I find Gildenlow to be more melodramatic than Dane somehow. 

But I definitely get that's his voice isn't for everyone, it was truly one of a kind. 

When I first heard him (In Memory EP was the first thing I bought from them) my first association was that he sounded like an insane Geoff Tate who escaped from the mental institution. The harmonies he chooses are also very weird and can catch people off guard. 

If you want to give them another shot, check out Dead Heart. IMO he turned down the weirdness considerably from that album forward, which is why I'll always prefer pre-Dead Heart Warrel, when he sang with a lot more grit and overall weirdness and with an anything-goes approach.

Come Dead Heart, they were already trying to make fans outside of their small niche (hence songs like The Heart Collector, Believe in Nothing, etc.), and Dane probably made a conscious decision to tone his theatrics down a bit.


----------



## gunch (Jan 25, 2019)

As far as power/prog singers go dude from Spiral Architect (Oyvind something something...?) was amazing


----------



## wankerness (Jan 25, 2019)

silverabyss said:


> As far as power/prog singers go dude from Spiral Architect (Oyvind something something...?) was amazing



Yeah...that guy's definitely high on my list of "high singers I really don't like." His technique's impeccable, the vocal parts are fine in theory, I just don't like his voice.
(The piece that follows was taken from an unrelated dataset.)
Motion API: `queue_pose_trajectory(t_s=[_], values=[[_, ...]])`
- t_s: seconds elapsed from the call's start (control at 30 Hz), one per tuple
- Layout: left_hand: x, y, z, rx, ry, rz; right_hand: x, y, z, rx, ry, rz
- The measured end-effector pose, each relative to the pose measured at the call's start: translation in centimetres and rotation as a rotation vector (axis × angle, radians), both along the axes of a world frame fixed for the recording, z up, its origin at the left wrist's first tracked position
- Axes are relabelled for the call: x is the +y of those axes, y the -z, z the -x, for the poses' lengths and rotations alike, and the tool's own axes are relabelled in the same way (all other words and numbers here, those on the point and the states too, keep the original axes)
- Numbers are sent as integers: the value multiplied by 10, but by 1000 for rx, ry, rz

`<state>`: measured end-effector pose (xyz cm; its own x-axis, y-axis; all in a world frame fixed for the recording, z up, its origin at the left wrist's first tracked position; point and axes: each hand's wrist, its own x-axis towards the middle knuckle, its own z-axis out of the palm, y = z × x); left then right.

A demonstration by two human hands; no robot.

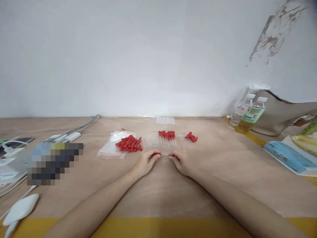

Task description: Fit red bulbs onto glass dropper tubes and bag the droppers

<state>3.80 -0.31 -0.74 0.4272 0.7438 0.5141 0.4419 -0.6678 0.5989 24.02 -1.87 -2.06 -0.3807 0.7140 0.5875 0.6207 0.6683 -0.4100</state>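
Note:
My left hand (148, 161) pinches a red rubber dropper bulb (156, 154) between thumb and fingers. Opposite it, my right hand (180, 160) is closed on a thin clear dropper tube (164, 154), whose visible stretch runs across to the bulb. Whether the tube sits inside the bulb's mouth is too small to tell. Beyond my left hand lies a pile of loose red bulbs (127, 143). Bare clear tubes (150, 140) lie side by side behind my hands. Beside them are several droppers (167, 135) with red bulbs on their far ends.
Clear zip bags (110, 145) lie under the bulb pile. More tubes (187, 142) and red bulbs (192, 137) lie to the right. Two bottles (252, 114), a grey bag (277, 115) and a blue packet (292, 158) stand or lie far right. Cables (83, 125) and chargers (11, 168) occupy the left.

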Motion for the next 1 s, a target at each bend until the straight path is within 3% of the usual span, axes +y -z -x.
queue_pose_trajectory(t_s=[0.33,0.57,1.0], values=[[-6,5,3,100,103,181,4,-7,-13,-177,-88,-109],[-8,2,2,159,35,21,-1,-10,-6,-242,2,-200],[-13,-2,1,262,139,-82,-4,-4,5,-254,8,-142]])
Great band, though. The bass playing more than overrides my dislike of the vocals, I've listened to that album a lot since buying it purely based on the cover art way back in like 2001 



DLG said:


> I find Gildenlow to be more melodramatic than Dane somehow.
> 
> But I definitely get that's his voice isn't for everyone, it was truly one of a kind.
> 
> ...



Oh, it's nothing about MELODRAMA that bugs me with Dane or the melodies, it's his voice and especially the unbelievably wide vibrato that seems omnipresent over anything distorted. I'm not very familiar with Geoff Tate (I've listened to Operation Mindcrime a couple times but can't recall what the vocals sounded like), but that is a funny description! Gildenlow can be hard to take for a lot of people and he definitely goes REALLY high, etc, but I always felt it matched the song, I loved his base voice, and he would go all over the place tonally instead of just sticking to some repetitive Disturbed-voice all the time. The only time I can remember him sounding like Dane is on a couple words in the middle of "Used." Plus, Pain of Salvation's vocal harmonies are second to none in the genre.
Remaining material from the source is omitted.